**ASSIGNMENT**: Needed from the data below: every line from the one with "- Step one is" up to and including the one with "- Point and", repeated exactly and with nothing else.
##### INFORMATION SHOWN #####
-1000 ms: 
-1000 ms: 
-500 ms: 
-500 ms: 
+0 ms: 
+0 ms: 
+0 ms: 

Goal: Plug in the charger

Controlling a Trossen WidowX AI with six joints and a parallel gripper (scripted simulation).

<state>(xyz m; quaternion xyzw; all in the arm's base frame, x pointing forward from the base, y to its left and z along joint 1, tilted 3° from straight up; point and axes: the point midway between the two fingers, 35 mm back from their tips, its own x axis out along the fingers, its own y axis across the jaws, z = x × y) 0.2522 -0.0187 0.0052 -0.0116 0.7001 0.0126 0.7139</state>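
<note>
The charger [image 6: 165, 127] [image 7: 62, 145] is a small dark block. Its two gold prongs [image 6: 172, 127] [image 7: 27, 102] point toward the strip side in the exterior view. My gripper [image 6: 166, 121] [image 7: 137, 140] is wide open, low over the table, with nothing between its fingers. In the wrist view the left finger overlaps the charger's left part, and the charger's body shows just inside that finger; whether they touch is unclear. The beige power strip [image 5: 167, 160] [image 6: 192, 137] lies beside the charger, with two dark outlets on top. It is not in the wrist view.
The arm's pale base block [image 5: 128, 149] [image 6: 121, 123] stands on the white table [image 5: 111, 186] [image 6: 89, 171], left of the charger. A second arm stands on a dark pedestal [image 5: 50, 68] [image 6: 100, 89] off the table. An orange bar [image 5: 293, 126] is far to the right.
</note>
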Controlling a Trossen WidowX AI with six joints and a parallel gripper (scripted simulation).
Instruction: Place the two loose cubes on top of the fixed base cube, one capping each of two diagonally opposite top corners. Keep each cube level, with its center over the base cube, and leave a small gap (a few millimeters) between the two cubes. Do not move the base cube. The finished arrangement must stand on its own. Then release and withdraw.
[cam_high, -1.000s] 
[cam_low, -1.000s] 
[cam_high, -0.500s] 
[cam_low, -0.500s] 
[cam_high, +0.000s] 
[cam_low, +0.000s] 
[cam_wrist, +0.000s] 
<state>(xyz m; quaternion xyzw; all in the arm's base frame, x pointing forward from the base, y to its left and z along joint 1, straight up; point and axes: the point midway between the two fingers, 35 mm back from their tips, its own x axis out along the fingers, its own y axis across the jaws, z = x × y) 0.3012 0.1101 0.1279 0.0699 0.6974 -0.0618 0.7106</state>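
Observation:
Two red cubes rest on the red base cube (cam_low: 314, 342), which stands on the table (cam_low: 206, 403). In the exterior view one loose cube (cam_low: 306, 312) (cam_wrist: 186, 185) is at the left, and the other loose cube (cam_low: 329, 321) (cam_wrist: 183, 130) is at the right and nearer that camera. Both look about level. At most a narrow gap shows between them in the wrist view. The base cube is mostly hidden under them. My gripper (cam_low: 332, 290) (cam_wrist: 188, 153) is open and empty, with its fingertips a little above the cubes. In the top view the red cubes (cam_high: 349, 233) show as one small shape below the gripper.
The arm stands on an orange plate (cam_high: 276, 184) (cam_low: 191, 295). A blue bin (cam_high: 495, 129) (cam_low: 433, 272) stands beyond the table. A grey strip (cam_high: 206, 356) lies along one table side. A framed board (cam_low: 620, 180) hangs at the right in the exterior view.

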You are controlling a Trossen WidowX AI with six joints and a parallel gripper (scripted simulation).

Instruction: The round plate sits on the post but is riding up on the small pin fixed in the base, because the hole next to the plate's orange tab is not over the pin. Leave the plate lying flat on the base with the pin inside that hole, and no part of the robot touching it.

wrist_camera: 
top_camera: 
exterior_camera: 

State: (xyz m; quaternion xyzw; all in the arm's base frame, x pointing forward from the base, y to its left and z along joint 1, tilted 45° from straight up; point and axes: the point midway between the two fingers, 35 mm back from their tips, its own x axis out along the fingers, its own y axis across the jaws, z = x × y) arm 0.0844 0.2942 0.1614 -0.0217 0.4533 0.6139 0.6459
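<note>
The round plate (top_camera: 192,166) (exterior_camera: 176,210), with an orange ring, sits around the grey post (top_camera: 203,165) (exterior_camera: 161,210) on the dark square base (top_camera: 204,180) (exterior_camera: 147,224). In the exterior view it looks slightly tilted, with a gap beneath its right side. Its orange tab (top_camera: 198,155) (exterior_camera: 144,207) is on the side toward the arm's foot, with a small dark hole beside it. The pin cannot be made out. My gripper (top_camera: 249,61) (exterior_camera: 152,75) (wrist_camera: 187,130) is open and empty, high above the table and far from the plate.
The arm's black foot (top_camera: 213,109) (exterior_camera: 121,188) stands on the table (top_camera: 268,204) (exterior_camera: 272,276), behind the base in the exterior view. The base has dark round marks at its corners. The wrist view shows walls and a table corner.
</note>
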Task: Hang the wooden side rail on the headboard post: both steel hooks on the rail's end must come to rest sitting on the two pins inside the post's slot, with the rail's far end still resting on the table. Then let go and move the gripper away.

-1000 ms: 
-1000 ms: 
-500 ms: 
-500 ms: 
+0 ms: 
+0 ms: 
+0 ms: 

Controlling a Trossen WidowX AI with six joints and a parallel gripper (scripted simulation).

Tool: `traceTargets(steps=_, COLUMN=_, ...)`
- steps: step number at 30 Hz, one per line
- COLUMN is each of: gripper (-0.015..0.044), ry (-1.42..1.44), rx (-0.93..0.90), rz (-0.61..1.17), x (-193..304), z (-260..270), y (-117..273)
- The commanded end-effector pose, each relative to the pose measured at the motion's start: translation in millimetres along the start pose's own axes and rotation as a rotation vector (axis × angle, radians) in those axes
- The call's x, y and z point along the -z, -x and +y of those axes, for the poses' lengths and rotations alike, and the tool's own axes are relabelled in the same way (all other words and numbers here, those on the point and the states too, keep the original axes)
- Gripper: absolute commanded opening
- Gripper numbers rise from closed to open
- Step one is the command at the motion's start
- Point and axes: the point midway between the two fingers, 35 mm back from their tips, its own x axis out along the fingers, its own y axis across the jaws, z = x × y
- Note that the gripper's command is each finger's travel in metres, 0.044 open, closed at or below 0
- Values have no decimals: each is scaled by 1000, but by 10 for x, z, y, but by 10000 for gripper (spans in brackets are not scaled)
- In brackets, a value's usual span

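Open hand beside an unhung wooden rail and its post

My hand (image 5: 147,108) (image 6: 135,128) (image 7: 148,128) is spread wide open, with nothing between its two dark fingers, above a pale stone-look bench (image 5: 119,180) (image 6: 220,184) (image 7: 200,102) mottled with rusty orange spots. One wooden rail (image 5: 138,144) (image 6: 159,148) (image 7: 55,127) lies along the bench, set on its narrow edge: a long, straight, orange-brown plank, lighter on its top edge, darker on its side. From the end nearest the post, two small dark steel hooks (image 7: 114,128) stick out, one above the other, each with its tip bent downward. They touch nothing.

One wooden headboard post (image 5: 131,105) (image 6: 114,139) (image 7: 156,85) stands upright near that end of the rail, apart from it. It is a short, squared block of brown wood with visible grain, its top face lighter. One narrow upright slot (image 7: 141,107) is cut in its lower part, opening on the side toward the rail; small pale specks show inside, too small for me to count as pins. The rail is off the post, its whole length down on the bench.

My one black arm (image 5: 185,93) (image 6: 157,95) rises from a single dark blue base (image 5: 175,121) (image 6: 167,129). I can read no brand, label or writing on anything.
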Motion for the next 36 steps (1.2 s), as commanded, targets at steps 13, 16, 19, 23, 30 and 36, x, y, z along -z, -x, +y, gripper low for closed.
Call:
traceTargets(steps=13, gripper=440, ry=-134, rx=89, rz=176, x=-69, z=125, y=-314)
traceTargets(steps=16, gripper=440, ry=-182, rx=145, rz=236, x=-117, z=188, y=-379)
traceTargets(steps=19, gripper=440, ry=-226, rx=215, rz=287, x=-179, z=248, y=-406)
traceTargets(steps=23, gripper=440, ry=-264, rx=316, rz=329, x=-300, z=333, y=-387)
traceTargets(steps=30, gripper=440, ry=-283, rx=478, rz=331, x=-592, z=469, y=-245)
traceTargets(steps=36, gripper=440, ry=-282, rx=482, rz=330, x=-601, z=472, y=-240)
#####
**ANSWER TO THIS EXERCISE**:
- Step one is the command at the motion's start
- Point and axes: the point midway between the two fingers, 35 mm back from their tips, its own x axis out along the fingers, its own y axis across the jaws, z = x × y

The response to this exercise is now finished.